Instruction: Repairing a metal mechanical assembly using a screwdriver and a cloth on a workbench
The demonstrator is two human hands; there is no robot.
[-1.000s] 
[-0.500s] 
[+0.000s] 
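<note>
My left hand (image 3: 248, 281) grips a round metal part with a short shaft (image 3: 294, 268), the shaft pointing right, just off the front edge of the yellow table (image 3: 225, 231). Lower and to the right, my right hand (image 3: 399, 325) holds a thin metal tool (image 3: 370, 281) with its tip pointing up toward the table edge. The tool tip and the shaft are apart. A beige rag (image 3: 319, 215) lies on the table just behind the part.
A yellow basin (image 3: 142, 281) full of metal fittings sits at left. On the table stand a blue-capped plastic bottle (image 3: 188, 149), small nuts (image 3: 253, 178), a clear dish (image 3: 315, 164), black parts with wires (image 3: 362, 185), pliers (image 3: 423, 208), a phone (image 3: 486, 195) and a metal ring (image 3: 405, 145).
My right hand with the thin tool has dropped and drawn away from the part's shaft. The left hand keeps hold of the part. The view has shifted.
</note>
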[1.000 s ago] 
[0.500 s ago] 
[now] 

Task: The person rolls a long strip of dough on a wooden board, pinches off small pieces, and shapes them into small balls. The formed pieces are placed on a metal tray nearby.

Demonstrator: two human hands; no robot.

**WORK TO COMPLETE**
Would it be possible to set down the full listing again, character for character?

**TASK RESULT**
Instruction: Repairing a metal mechanical assembly using a screwdriver and a cloth on a workbench
The demonstrator is two human hands; there is no robot.
[-1.000s] 
[-0.500s] 
[+0.000s] 
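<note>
My left hand (image 3: 248, 281) grips a round metal part with a short shaft (image 3: 294, 268), the shaft pointing right, just off the front edge of the yellow table (image 3: 225, 231). Lower and to the right, my right hand (image 3: 399, 325) holds a thin metal tool (image 3: 370, 281) with its tip pointing up toward the table edge. The tool tip and the shaft are apart. A beige rag (image 3: 319, 215) lies on the table just behind the part.
A yellow basin (image 3: 142, 281) full of metal fittings sits at left. On the table stand a blue-capped plastic bottle (image 3: 188, 149), small nuts (image 3: 253, 178), a clear dish (image 3: 315, 164), black parts with wires (image 3: 362, 185), pliers (image 3: 423, 208), a phone (image 3: 486, 195) and a metal ring (image 3: 405, 145).
My right hand with the thin tool has dropped and drawn away from the part's shaft. The left hand keeps hold of the part. The view has shifted.
</note>
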[1.000 s ago] 
[0.500 s ago] 
[now] 

Task: The person rolls a long strip of dough on a wooden board, pinches off small pieces, and shapes them into small balls. The formed pieces are placed on a metal tray nearby.

Demonstrator: two human hands; no robot.

Nothing more remains in this exercise.